The desert is full of death, but not really. I drive through the Mojave, along I-15, and wonder if the blacktop is hot enough to pop my tires. What would I do if it happened, and I lost control and swerved off the highway, into the long-dried creek beds that meander through the desert?
Through the grains of sand battering my car, nothing feels real, nothing can survive. I can’t see the scorpions, spiders, snakes, and jackrabbits, but I know they’re out there. They leave evidence in the form of a coyote, picked apart by nature, sprawled across the white line just before I reach the city. The hot wind ruffles blood-stained fur as I shield my eyes from the sun.
But I know things can survive in the desert, if they’re strong enough. I did. I lived through it all: the hot sun making me feel things I never expected, my hair bleached bright, bright, bright by all the UV rays, the perceived dangers of suburban life, and the real danger of the inhospitable wilderness just beyond the cinderblock walls of our nondescript suburban development.
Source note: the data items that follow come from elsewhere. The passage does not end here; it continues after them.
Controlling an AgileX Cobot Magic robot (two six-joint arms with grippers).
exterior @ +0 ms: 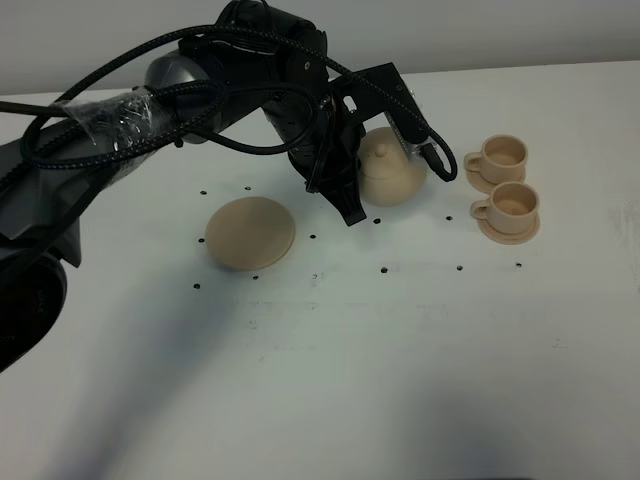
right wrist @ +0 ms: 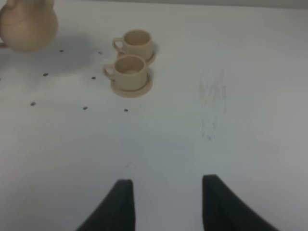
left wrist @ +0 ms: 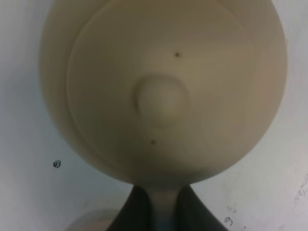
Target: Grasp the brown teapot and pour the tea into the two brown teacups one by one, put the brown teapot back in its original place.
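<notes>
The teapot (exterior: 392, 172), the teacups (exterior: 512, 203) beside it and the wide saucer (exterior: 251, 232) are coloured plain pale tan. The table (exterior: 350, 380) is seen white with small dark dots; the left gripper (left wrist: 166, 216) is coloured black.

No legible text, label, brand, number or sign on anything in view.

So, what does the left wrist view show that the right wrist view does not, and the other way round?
Only the left wrist view shows the lid knob from above and the left gripper shut on the handle of the brown teapot. Only the right wrist view shows the two brown teacups on their saucers and the right gripper, open and empty. Both show the brown teapot and the white table with small dark dots.
</notes>
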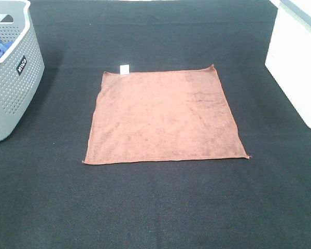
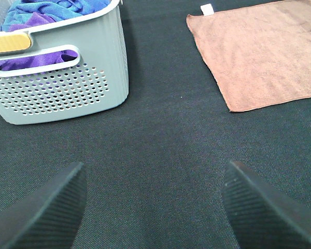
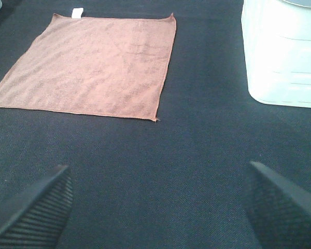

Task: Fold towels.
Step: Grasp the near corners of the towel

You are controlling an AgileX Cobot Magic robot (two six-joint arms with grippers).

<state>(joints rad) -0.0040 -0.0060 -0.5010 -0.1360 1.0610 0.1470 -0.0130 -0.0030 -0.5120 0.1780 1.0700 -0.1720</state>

It’s been twenty-one years since I was last in the desert and it feels like coming home. I lost every one of the several potential futures: hanging out with my Mormon best friend who told me she was waiting for her first kiss to be with her future husband, sneaking off to Hollywood at seventeen (I would always have become a whiskey-soaked mess), or maybe, if my father had accepted the job offer in this very city, we would’ve moved from the New England woods to an unremarkable house in a development like the one I’m next to; like the one we lived in back in California. The visions of the person I could (or should) have become taunt me until the only way I can fall asleep in hotel rooms is if I watch Impractical Jokers and distract myself with others’ misery and humiliation.
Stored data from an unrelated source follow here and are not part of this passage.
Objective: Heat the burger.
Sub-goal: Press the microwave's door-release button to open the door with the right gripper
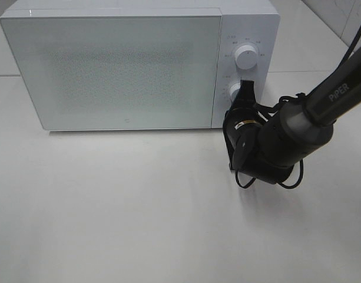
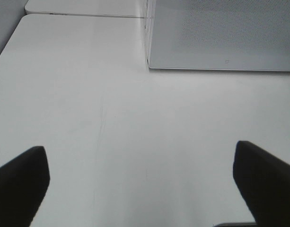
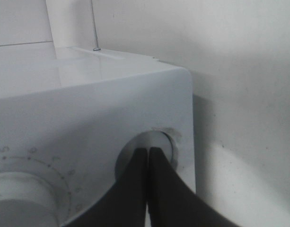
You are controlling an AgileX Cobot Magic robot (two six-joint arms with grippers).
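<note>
Hiding from every view, the burger cannot be described: no bun, filling or colour shows. Judging by the shut, speckled door of the microwave at the worktop's far edge, it probably sits inside. A burger should be light, soft and loosely stacked, so it would want a gentle hold low on its sides, or lifting by whatever carries it. The right claw, tips together and holding nothing, is at the lower knob. The left claw hangs spread wide over the worktop, empty.
</note>
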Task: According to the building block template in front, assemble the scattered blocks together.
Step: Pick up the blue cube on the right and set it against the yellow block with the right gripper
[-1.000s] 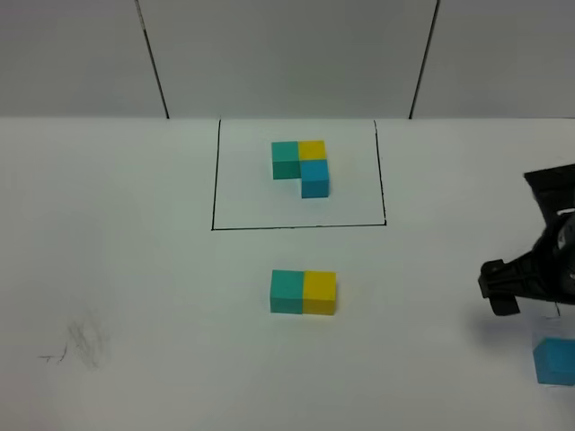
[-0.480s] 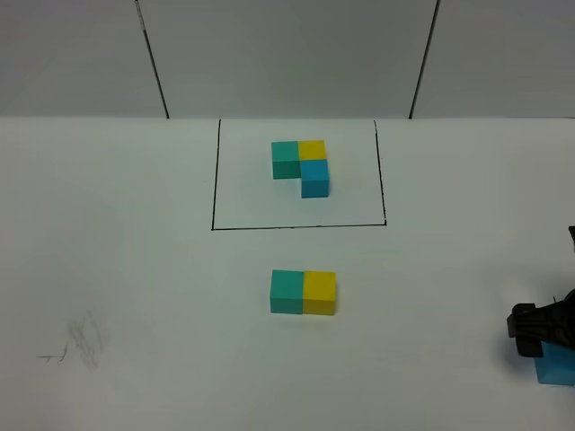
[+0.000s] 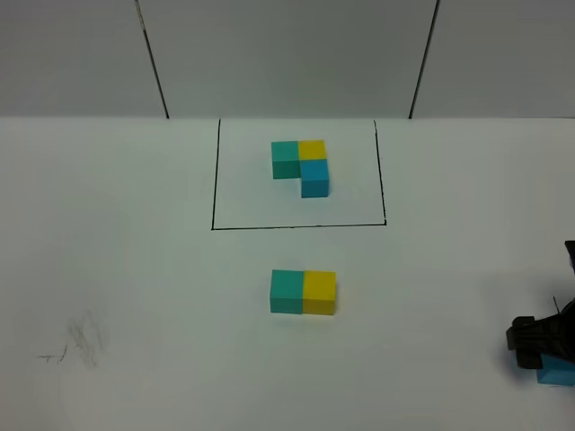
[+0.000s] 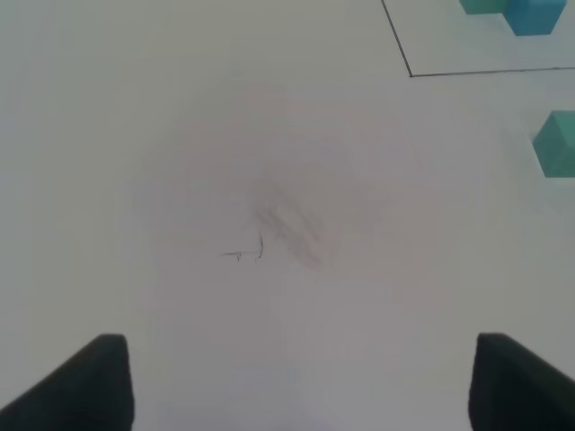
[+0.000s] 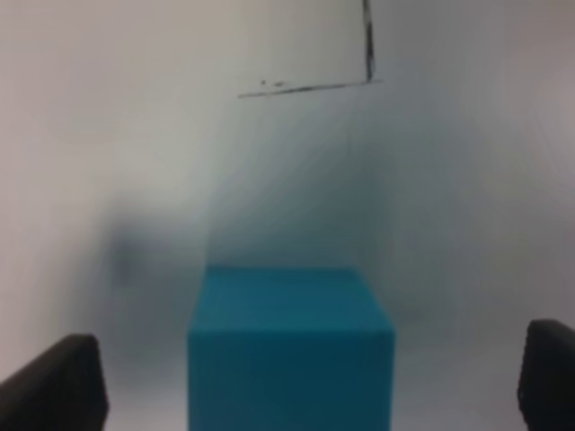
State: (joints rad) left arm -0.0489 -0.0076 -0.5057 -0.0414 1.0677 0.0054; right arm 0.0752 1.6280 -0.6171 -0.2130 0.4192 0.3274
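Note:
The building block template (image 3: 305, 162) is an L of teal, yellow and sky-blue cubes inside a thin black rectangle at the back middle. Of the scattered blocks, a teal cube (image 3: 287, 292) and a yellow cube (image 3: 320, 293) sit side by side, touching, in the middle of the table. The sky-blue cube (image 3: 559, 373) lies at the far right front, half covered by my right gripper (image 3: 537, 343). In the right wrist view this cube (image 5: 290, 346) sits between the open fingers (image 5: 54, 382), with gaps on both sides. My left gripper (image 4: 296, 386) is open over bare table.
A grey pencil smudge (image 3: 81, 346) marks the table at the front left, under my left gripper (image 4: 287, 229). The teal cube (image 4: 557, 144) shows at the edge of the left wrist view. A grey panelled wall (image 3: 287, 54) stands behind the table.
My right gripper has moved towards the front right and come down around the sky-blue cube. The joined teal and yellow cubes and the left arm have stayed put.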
The city lights twinkle from where I’ve parked my car: an empty field next to another walled-in suburban development, right where Las Vegas meets the desert. Perched on the trunk of my car, I watch the glowing tip of my cigarette as it quivers in the dark because I cannot stop shaking.
I laugh and say aloud, to myself/ the desert/ no one/ whatever is hiding in the dark beside me, “Summerlin is just Palmdale with money.” Earlier, a mid-life crisis dad in a yellow Lamborghini tried to cut me off and I successfully blocked him.
I snap a blurry photo of the light pollution that I will never share with anyone else and I text the Palmdale/ Summerlin joke to Mallory, who is waiting for me in Los Angeles. She gets it; she knows plenty of people from Palmdale, and maybe even some from Vegas. I never asked.
My friend is playing guitar somewhere in that sparkling city sprawl. I promised to go, but I’m content to sit in the quiet alone. It’s my last actual night on the road before I move all my possessions into a temporary rental in Elysian Heights.
Something cracks in the dark behind me. I turn around, but it’s just black. That’s fine; I already know the desert is a living thing who can kill easier than any of us. If I could go back to the teenager left in California, I think I’d tell her: it’s fine if you get stuck in a cycle of survival, but you should at least get out of New England, go back out west first.